WORK TO COMPLETE =>
Filter this data down to the lines that hold "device", and copy them.

** Opening GIVEN RECORDS block **

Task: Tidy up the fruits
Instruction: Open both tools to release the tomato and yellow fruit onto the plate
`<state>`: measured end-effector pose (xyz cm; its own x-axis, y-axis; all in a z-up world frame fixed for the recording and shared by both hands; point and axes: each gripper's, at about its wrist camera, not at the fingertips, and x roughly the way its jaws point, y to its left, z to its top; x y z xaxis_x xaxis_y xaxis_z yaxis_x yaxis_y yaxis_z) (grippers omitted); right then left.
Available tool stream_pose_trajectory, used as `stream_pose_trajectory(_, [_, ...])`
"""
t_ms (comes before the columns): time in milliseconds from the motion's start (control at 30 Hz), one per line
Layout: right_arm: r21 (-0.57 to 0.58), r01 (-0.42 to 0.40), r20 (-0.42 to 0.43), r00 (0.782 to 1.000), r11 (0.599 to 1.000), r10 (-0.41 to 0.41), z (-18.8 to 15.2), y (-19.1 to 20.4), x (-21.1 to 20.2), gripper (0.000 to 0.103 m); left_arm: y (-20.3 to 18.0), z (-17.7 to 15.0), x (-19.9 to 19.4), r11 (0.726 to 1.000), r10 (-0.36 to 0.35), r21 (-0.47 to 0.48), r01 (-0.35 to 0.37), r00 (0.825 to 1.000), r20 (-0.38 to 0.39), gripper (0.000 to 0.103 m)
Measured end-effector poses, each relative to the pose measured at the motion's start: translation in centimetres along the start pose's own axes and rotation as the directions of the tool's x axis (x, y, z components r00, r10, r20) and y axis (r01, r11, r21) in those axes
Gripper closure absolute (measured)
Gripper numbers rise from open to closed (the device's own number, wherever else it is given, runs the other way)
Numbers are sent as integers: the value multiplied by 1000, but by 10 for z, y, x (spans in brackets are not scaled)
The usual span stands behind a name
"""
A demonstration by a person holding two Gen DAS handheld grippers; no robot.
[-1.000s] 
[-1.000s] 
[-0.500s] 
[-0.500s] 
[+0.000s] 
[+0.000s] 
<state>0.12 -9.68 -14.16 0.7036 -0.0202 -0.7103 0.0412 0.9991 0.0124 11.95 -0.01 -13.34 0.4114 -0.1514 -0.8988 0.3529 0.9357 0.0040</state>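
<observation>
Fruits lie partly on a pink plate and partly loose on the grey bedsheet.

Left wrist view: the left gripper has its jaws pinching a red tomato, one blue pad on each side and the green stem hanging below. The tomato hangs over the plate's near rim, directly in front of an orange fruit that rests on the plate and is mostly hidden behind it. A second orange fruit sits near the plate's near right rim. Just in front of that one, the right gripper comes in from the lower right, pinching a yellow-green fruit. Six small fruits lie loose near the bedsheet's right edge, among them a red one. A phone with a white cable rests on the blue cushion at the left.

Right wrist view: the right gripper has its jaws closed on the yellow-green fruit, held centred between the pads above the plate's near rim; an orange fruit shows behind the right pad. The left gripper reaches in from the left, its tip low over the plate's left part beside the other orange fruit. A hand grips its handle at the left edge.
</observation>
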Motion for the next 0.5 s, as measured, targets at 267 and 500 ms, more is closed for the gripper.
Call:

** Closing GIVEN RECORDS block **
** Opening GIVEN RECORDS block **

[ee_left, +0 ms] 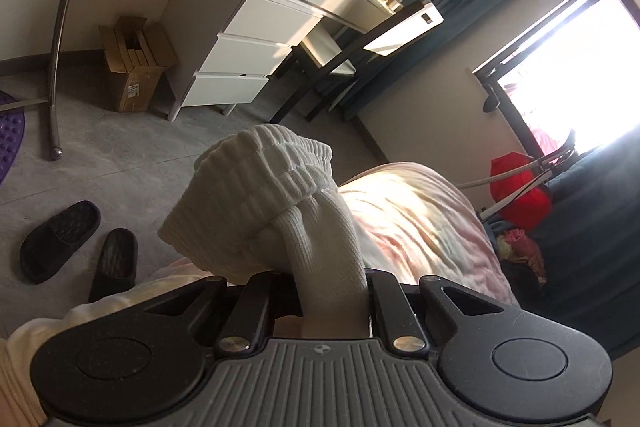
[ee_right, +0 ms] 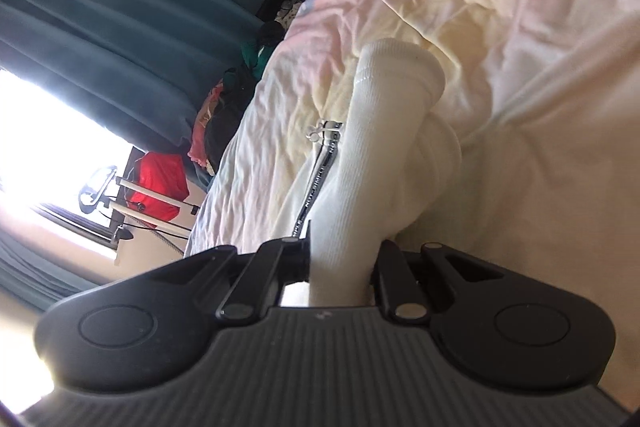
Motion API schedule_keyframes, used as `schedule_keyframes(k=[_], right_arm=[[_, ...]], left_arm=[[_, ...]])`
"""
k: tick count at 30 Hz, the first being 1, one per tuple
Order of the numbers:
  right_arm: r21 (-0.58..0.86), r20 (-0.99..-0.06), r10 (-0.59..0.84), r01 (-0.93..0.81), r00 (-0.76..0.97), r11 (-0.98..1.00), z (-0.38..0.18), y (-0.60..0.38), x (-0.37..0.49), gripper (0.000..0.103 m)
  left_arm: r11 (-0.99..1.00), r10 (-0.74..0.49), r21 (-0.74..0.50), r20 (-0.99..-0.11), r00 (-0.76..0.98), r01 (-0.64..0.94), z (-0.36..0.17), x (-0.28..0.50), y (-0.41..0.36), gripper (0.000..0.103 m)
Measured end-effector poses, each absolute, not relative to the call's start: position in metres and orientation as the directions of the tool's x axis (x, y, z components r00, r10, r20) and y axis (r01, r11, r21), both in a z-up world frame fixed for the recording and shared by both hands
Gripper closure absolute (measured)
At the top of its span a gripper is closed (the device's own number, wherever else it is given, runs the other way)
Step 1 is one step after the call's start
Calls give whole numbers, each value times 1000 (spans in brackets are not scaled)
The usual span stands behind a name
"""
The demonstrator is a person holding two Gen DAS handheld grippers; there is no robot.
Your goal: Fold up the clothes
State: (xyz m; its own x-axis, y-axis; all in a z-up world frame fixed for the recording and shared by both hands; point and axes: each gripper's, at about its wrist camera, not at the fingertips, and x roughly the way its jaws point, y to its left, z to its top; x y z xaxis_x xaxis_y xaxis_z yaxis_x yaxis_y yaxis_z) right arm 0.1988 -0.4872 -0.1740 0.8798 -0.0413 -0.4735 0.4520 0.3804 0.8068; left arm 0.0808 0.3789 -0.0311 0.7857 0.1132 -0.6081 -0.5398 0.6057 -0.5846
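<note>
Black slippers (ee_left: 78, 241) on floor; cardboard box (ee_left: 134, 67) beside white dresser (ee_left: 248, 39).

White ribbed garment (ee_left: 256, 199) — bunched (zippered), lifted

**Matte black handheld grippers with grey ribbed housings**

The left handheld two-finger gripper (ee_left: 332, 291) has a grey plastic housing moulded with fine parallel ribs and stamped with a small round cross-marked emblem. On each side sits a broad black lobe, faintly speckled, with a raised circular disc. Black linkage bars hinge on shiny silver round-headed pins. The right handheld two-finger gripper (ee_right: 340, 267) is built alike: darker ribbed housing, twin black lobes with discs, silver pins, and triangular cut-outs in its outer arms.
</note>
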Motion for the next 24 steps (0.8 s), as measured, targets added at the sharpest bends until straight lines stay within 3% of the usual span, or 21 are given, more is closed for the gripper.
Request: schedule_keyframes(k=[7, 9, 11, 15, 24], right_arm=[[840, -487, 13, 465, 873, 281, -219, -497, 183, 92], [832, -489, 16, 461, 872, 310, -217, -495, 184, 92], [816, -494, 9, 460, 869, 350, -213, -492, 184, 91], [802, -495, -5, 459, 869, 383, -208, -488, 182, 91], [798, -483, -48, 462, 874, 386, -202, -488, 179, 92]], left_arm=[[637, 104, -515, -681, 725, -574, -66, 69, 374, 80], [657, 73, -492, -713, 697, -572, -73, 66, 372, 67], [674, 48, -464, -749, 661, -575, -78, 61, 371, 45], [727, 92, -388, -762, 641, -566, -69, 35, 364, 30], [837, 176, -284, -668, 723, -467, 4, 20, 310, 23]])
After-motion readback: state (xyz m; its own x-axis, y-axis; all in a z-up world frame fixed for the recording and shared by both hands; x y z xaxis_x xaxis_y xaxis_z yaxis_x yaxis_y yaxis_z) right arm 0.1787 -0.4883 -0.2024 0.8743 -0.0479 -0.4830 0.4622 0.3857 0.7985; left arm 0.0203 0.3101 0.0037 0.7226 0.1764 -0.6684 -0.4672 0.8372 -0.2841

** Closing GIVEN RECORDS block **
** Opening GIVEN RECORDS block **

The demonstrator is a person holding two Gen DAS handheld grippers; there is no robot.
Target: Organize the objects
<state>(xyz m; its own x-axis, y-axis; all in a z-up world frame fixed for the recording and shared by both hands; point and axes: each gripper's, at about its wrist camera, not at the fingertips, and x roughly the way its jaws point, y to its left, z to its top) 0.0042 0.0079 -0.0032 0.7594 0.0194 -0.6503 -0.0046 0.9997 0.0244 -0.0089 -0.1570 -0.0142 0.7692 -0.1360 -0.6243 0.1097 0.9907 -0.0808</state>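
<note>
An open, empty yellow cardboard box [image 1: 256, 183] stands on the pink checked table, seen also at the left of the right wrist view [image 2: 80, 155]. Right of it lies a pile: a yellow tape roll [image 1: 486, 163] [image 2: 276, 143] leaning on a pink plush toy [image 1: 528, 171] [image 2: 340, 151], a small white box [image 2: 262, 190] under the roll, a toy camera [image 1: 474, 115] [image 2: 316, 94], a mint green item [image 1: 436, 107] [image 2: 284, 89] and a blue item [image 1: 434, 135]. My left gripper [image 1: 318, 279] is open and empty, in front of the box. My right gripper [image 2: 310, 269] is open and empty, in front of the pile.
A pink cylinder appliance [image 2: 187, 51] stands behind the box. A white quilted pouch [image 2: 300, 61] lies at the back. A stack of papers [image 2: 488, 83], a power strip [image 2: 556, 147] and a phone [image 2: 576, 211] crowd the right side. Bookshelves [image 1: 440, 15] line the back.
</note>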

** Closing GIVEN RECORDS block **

ANSWER AREA =>
Gripper numbers rise from open to closed (the device's own number, wherever else it is given, runs the other way)
At the top of its span a gripper is closed (the device's own number, wherever else it is given, runs the other way)

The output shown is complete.